Samuel Roylance, who took over as head of Lincoln Touch after his close friend Mike’s tragic death, said: “I was really impressed with the game play from Isle Touch, having not played a match against another team under the new Touch rules. They really made Lincoln work hard for the win.”

Both sides huddled together on a special day to remember the life of Mike Beard. | Photo: Samuel Roylance

Lincoln’s Sam Richmond making the touch to stop Isle player Seb Chorlton. | Photo: Ian Chorlton

Samuel added: “Lincoln Touch really put their all to win the first Mike Beard Lincolnshire Touch Shield. Overall it was a really good day of Touch and development for both teams, with links formed with a fellow ETA Touch club in Lincolnshire.

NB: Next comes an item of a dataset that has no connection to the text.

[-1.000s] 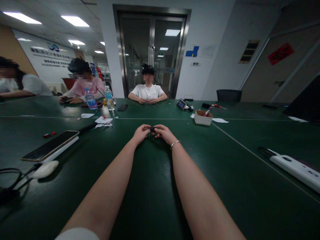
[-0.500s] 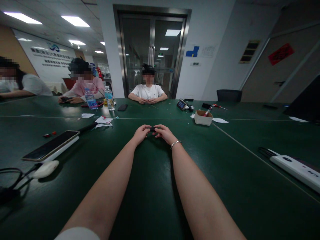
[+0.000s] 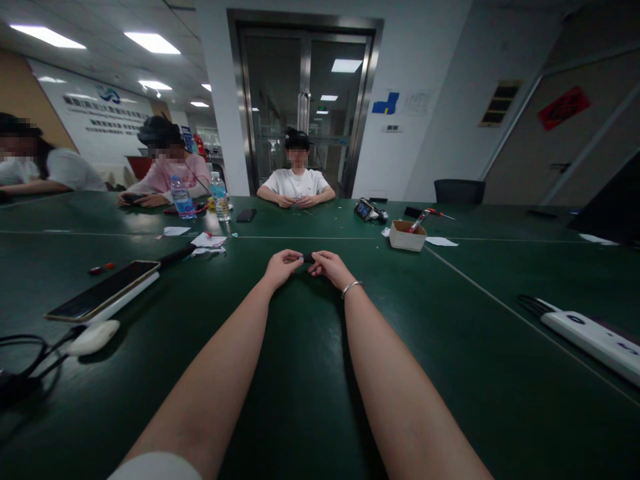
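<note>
Over the dark green table (image 3: 300,373), my two hands meet at a small black object (image 3: 307,259), too small to name. My left hand (image 3: 283,268) pinches its left end, where a light, shiny bit shows at the fingertips. From the other side my right hand (image 3: 332,268) grips the right end between thumb and fingers. A silver bracelet (image 3: 352,288) circles my right wrist. Much of the object is hidden by my fingers.
Left of my arms lie a phone (image 3: 105,290) on a white block, a white rounded device (image 3: 94,338) and cables. Ahead right stands a small box (image 3: 407,237); a white power strip (image 3: 590,340) lies far right. Bottles (image 3: 219,199) and a person (image 3: 297,183) are across the table.
My fingertips have drawn slightly apart, and a shiny bit now shows at the left end of the black object. My arms are nearly still.
</note>
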`<state>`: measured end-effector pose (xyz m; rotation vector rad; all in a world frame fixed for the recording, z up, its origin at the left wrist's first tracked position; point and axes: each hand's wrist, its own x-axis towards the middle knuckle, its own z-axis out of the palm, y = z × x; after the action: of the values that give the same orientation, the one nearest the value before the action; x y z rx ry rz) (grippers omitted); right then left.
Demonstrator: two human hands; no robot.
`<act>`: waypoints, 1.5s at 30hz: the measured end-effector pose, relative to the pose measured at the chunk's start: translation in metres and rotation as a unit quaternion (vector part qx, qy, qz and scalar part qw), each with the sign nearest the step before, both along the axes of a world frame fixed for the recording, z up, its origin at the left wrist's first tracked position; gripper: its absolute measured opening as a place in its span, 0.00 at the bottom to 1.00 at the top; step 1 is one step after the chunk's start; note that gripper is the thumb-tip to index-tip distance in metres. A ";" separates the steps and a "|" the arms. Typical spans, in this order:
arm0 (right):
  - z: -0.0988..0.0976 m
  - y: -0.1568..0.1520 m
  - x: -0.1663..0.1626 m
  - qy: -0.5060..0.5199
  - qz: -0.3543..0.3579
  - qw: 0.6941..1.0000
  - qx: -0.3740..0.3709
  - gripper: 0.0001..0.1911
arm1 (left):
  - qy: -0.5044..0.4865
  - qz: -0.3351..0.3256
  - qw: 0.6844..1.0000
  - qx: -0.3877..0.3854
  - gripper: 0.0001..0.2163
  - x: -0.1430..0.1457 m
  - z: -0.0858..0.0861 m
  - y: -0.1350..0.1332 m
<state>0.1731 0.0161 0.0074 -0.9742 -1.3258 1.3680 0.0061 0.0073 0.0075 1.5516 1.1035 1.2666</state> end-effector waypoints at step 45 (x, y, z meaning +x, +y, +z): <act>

“If other clubs in Lincolnshire want to play touch with Lincoln Touch or Isle Touch we encourage them to contact us via our social media pages, and we’ll welcome them into the sport through England Touch Association.”

Samuel Roylance, Matt Wilkinson, Warren Steele, and Maksim Lema on the day of the first ever Mike Beard Lincolnshire Touch Shield match. | Photo: Samuel Roylance

Becky Clark in action for Isle Touch Rugby. | Photo: Ian Chorlton

Isle Touch Rugby are coming to the end of their fourth year after being launched by Warren Steele and three other players in a community park in Belton in North Lincolnshire.

The club has grown to around 30 players, catering for mixed male/female sessions, and is now based at their newer headquarters in Epworth.

Warren Steele, one of the founders of Isle Touch Rugby, pictured with Lincoln Touch captain Maksim Lema. | Photo: Samuel Roylance

After the match against Lincoln, Warren said: “Playing against Lincoln Touch in the first ever Mike Beard Lincolnshire Touch Shield tournament was an absolute honour for Isle Touch Rugby.

“Whilst we lost the match, a tournament was cemented for the development of Touch Rugby across Lincolnshire in Mike’s memory and friends were made on the rugby pitch.”